Other considerations
Monthly monitoring of serum ferritin is recommended in order to assess the patient's response to therapy (see section 4.2). If serum ferritin falls consistently below 500 μg/l (in transfusional iron overload) or below 300 μg/l (in non‐transfusion‐dependent thalassaemia syndromes), an interruption of treatment should be considered.

The results of the tests for serum creatinine, serum ferritin and serum transaminases should be recorded and regularly assessed for trends.

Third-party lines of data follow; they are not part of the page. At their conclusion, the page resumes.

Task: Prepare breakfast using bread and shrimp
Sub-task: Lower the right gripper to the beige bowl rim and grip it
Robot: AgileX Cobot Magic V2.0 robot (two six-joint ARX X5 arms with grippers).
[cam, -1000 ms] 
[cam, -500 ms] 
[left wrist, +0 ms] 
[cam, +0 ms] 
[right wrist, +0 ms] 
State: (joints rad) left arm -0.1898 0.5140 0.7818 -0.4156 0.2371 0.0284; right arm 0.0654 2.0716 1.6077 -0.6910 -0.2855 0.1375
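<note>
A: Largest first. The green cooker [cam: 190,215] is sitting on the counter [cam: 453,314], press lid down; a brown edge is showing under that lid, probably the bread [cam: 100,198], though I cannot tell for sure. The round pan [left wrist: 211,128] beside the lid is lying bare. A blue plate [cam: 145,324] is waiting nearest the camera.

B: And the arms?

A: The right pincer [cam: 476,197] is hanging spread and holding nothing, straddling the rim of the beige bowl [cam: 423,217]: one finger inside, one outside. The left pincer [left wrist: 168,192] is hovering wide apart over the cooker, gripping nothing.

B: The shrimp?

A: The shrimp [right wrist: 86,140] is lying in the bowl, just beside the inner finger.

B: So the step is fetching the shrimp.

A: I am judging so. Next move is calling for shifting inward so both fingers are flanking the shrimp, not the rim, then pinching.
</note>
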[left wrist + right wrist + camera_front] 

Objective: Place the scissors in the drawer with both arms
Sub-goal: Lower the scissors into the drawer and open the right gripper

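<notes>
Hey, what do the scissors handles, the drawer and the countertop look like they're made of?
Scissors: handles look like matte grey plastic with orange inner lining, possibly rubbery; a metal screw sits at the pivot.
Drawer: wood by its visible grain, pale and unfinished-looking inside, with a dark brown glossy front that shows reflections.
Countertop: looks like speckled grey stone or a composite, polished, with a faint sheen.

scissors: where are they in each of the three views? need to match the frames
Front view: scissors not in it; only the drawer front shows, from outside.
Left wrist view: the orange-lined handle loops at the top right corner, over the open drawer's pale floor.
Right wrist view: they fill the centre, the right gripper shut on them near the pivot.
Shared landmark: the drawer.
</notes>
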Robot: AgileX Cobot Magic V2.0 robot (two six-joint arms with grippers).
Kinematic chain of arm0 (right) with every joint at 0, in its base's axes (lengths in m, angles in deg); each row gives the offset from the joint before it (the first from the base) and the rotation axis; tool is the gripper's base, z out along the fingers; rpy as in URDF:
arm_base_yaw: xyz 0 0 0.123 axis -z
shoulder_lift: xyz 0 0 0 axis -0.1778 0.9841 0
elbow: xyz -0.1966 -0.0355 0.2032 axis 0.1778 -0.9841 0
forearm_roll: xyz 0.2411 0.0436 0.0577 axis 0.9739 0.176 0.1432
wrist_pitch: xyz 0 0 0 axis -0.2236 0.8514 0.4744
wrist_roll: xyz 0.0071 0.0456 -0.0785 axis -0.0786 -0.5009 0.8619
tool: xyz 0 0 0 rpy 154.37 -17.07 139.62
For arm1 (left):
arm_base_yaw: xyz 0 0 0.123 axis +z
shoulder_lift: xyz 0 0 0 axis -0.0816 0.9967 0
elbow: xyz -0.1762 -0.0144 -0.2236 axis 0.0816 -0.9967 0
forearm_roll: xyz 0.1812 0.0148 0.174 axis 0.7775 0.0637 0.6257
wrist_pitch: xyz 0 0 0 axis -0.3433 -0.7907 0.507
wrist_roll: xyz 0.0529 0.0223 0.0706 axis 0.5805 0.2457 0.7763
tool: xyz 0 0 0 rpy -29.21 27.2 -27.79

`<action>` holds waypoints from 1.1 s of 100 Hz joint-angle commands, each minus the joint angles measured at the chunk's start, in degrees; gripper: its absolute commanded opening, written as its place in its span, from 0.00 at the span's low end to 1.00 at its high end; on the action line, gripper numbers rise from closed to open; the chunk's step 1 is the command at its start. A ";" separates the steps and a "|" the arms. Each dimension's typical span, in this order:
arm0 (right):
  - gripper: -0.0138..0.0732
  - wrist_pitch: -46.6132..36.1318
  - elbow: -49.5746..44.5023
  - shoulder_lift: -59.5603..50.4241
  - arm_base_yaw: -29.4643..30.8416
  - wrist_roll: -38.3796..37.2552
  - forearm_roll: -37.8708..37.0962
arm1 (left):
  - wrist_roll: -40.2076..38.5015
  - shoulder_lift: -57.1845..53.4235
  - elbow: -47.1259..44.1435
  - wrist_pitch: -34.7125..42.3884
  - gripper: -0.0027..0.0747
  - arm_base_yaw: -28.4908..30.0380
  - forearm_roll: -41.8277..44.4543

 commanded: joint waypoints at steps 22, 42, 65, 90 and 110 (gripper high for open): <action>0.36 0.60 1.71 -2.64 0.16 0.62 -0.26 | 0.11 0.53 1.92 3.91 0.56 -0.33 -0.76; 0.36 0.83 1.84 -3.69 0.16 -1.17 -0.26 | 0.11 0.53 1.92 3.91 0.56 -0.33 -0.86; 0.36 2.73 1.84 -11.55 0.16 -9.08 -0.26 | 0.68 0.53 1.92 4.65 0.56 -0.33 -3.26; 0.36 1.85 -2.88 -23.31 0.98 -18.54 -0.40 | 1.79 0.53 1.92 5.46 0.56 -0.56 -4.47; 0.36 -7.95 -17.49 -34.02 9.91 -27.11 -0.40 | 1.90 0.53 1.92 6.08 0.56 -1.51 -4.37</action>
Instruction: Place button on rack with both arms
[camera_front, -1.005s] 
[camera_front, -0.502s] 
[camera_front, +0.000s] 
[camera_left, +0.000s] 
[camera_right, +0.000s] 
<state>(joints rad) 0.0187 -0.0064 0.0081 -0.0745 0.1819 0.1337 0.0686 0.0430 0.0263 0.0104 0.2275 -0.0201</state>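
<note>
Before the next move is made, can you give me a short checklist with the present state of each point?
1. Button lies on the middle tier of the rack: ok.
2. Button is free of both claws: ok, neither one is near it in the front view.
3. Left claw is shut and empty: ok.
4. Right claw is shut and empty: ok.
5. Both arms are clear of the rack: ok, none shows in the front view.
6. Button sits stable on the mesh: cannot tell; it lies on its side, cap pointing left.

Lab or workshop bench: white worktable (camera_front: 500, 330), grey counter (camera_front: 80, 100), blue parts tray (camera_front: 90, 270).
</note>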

The results should also be noted in the provided patient's booklet.

In one clinical study, growth and sexual development of paediatric patients treated with DEFIROX for up to 5 years were not affected. However, as a general precautionary measure in the management of paediatric patients with transfusional iron overload, body weight, height and sexual development should be monitored at regular intervals (every 12 months).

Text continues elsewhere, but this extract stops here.